PROVIDED MATERIAL:
----

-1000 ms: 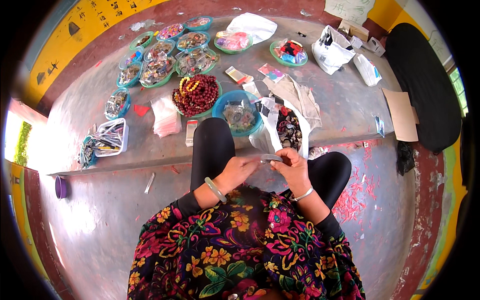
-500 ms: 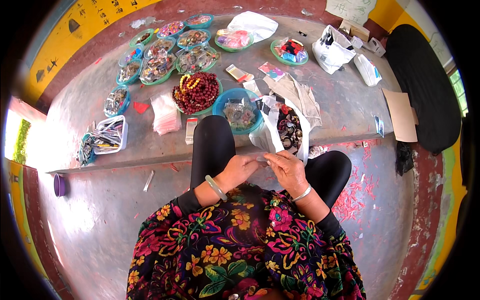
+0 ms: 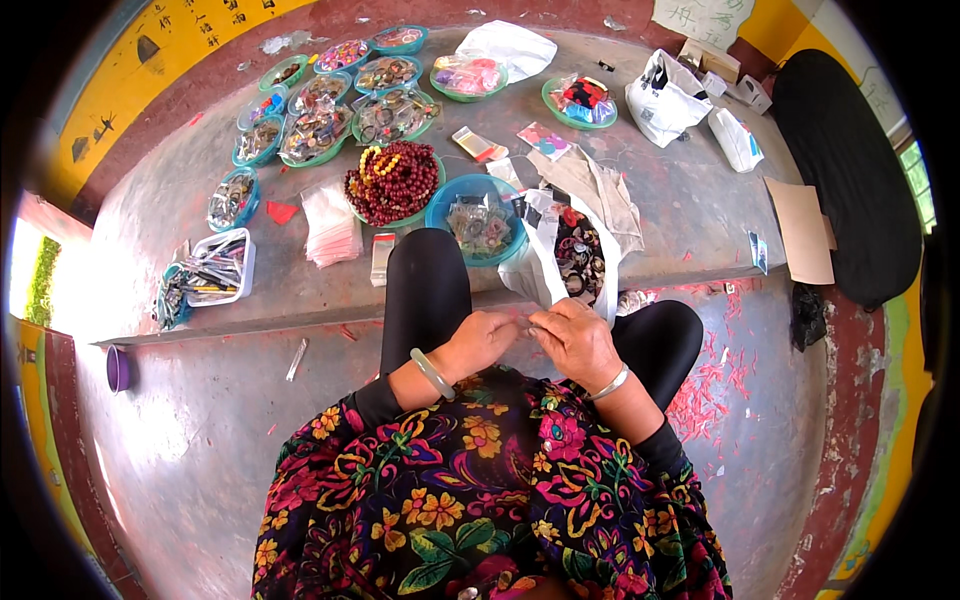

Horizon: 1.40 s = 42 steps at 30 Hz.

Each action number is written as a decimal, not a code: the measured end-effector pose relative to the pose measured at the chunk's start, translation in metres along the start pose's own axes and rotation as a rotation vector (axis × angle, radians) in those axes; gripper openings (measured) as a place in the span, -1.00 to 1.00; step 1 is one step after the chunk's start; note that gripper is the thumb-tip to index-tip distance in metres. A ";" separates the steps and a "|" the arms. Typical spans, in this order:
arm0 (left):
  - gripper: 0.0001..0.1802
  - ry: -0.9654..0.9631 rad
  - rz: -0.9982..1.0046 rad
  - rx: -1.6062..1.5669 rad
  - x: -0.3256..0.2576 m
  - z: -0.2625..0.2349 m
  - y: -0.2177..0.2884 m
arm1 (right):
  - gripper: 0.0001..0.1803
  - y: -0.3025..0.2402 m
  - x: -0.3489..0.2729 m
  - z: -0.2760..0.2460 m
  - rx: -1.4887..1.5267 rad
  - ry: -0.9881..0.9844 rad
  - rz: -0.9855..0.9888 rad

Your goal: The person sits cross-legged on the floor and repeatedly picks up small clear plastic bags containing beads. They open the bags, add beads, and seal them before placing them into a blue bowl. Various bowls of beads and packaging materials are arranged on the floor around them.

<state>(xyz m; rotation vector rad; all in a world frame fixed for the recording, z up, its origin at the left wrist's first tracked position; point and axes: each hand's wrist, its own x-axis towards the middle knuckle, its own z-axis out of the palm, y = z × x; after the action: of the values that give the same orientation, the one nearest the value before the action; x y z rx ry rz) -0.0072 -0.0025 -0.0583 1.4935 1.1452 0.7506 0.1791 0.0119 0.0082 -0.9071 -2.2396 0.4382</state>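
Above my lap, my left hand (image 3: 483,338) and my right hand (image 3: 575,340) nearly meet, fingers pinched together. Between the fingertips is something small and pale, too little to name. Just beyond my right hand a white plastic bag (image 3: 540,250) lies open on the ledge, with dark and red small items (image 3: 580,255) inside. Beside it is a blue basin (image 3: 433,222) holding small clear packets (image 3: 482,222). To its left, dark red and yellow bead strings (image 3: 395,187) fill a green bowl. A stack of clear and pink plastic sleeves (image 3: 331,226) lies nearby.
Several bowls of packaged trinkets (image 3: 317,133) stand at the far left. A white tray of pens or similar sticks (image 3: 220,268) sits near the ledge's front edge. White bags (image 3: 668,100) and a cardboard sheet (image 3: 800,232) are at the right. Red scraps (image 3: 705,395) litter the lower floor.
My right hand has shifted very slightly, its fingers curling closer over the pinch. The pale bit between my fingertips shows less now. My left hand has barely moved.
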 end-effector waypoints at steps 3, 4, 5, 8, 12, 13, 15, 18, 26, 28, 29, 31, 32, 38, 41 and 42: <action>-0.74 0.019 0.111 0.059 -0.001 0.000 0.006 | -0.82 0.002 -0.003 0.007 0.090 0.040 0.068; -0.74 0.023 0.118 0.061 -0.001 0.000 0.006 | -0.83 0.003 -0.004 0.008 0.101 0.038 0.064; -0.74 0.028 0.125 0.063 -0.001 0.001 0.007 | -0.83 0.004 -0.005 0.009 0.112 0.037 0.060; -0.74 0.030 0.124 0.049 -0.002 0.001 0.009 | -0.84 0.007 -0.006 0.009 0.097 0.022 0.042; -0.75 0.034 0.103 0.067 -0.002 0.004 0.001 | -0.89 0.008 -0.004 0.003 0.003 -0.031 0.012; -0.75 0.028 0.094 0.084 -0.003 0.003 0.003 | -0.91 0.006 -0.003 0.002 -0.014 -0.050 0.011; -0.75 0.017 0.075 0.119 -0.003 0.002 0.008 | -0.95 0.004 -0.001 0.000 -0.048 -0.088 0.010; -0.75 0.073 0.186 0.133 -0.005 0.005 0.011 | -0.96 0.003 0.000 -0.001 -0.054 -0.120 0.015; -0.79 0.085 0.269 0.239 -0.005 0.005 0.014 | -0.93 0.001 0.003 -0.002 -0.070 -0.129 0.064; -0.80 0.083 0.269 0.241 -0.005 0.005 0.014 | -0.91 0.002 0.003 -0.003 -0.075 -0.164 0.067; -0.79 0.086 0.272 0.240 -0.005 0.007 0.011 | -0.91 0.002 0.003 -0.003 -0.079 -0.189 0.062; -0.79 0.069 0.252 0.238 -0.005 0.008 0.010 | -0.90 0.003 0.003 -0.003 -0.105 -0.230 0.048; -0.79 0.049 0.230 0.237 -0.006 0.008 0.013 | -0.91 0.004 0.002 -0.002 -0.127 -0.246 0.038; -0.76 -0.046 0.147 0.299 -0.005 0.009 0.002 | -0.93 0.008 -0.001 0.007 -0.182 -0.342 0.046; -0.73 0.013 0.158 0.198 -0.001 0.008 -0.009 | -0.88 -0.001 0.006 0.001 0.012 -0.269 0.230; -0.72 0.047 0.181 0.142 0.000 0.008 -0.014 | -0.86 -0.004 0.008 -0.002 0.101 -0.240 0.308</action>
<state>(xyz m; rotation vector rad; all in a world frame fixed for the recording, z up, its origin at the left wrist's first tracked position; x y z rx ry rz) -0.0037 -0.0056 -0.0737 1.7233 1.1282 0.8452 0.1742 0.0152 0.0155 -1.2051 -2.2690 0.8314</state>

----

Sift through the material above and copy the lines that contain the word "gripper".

Each action number is written as a decimal, not a code: the measured end-effector pose relative to the pose measured at the chunk's start, translation in metres along the start pose's own axes and rotation as a rotation vector (axis × angle, radians) in those axes; gripper openings (measured) as a place in the span, -1.00 to 1.00; step 1 is one step after the chunk's start; note that gripper is the thumb-tip to index-tip distance in metres. A ";" separates the steps and a "|" the arms. Typical spans, in this order:
  - gripper: 0.0001..0.1802
  - gripper: 0.0001..0.1803

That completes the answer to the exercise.